Discapacitados I ~ Mónica Gómez

Mónica Gómez nos presenta un relato policial de alta emocionalidad, donde se entremezclan el miedo, la arrogancia y el egoísmo.

Discapacitados - Primera parte

Tumbada sobre el cadáver de su marido, sus lágrimas se entremezclaban con la sangre que fluía del cuchillo clavado en el pecho. Así encontró a la pobre Estela la policía que acudió inmediatamente después del llamado de la vecina, que la sostenía por los hombros en un intento de separarla de ese horror.
-María Martínez –dijo la vecina extendiendo la mano al oficial que estaba a cargo-. Yo llame porque escuché los gritos de Estela que me golpeaba la puerta –explicó en un intento de resumir la situación.

Estela se puso de pie y se pasó una mano temblorosa por los ojos.
-Señora, ¿podría decirnos qué pasó? –comenzó el oficial inspector mientras el living del departamento se llenó de personas enguantadas que sacaban fotos y analizaban. Había un desorden general, cajones dados vuelta, una lámpara caída, los almohadones del sillón tajados, claras señales de un robo.
-Eran dos hombres –contestó acongojada Estela mientras María la sostenía y la llevaba a sentarse en una silla de la cocina-. Tocaron el timbre acá arriba y dijeron que eran de la compañía de gas, que había una pérdida en el edificio y debían controlar. No lo pensé y en cuanto entraron –se quebró, tomó aire y continuó-, empezaron a gritar que querían el dinero.
-¿Estaban armados?
-Sí, uno de ellos tenía un revólver y nos apuntaba mientras el otro buscaba. Y en un momento se fue a la cocina y apareció con el cuchillo –Estela rompió en un llanto angustioso.
-Tranquila, querida –intentó calmarla la vecina, una señora mayor con aspecto de abuela de cuento. Estela continuó.
-Mi marido decía: “no tenemos nada, no tenemos nada”, pero el que tenía el cuchillo en la mano se avalanzó sobre él, estaba como fuera de sí y se lo clavó.

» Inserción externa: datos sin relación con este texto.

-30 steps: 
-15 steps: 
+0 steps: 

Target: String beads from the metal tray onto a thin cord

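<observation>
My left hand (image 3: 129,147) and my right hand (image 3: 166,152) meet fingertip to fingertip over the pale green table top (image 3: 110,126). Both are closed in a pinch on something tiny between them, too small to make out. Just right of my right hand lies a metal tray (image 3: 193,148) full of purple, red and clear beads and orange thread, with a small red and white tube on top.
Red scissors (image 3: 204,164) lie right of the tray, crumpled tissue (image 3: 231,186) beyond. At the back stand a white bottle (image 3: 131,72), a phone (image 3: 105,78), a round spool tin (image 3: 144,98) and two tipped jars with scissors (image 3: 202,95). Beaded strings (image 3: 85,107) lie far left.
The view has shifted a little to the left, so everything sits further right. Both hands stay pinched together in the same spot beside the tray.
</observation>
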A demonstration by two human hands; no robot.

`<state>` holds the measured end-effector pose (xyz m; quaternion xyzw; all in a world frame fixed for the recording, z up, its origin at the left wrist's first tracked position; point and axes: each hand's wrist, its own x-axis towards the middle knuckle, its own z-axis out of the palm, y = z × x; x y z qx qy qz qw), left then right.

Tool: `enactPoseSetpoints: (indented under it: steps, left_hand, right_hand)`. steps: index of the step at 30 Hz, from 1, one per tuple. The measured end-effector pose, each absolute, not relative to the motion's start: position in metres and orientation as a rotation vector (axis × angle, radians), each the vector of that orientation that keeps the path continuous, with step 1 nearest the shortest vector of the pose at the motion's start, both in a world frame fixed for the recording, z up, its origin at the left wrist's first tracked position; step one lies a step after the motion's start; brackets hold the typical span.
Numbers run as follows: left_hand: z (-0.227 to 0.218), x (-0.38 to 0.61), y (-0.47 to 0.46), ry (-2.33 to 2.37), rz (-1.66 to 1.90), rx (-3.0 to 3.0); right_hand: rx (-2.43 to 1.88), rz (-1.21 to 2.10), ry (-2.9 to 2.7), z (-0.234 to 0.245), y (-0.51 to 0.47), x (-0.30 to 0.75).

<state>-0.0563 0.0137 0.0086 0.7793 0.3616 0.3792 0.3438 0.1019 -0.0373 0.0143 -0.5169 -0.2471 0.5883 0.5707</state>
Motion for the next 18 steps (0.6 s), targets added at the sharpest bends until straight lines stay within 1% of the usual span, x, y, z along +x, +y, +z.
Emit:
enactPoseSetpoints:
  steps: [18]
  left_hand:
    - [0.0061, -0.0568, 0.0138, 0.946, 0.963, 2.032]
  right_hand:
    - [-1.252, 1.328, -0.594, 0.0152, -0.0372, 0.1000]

La mujer estalló en un ataque de llanto incontenible mientras un paramédico le controlaba la presión y le daba algo para tomar.
-Comprenderán, señoras, que tienen que acompañarnos a hacer una declaración a la comisaría.
-Ay, inspector, ¿no podemos ir mañana? Mire como está esta mujer... –dijo la anciana.
-Sí, en realidad, sería mejor dejarla descansar por ahora. Le acabamos de dar una pastilla que la hará dormir –declaró el paramédico.
-Por supuesto que iremos mañana –habló Estela-. Por favor, oficial, prométame que agarrarán a los que hicieron esto –rogó con una mirada que cambió su llanto en odio.

Llena de dolores y dificultades, la vida de Estela no era fácil, aunque había nacido en cuna de oro. Hija única, su padre era el dueño de una importante fábrica de muebles. Su madre era la típica señora de clase alta, ocupada en la peluquería, la modista y dar órdenes a la servidumbre de su casa en el distinguido barrio de Olivos en la ciudad de Buenos Aires: la mucama, la cocinera y el jardinero que también se ocupaba de la pileta de natación. Estela fue creciendo entre la escuela bilingüe privada, el yacht club, viajes a Miami y las beldades de la buena vida. Sin embargo, no todo relucía. Quizás por la vida un tanto vacía y el marido ausente la mayor parte del tiempo, quizás simplemente por el aburrimiento que trae el tener todo servido y sin esfuerzo, su madre comenzó a beber. Y la bebida la tornaba agresiva, no con la hija, sino con el marido. Por las noches, arrebujada entre las frazadas y a pesar de las puertas cerradas, Estelita escuchaba los gritos de su madre contra su padre. A la mañana siguiente, éste aparecía con algún rasguño en la cara.
-¿Qué te pasó, papi?
-Fue Tao.
-Pero a mí no me rasguña nunca.
-Porque vos sos su amiga y te quiere mucho –era la respuesta de Osvaldo. Aunque los 10 años de Estela le alcanzaban para darse cuenta que estaban culpando al pobre gato injustamente.

Fue recién cuando cumplió 15 que finalmente sus padres se separaron y Estela se fue a vivir con su papá en un departamento que alquiló hasta poner en orden los papeles y vender el caserón de Olivos. Su madre se fue a vivir con unos parientes a una ciudad a 200 km de distancia así es que veía muy poco a su hija.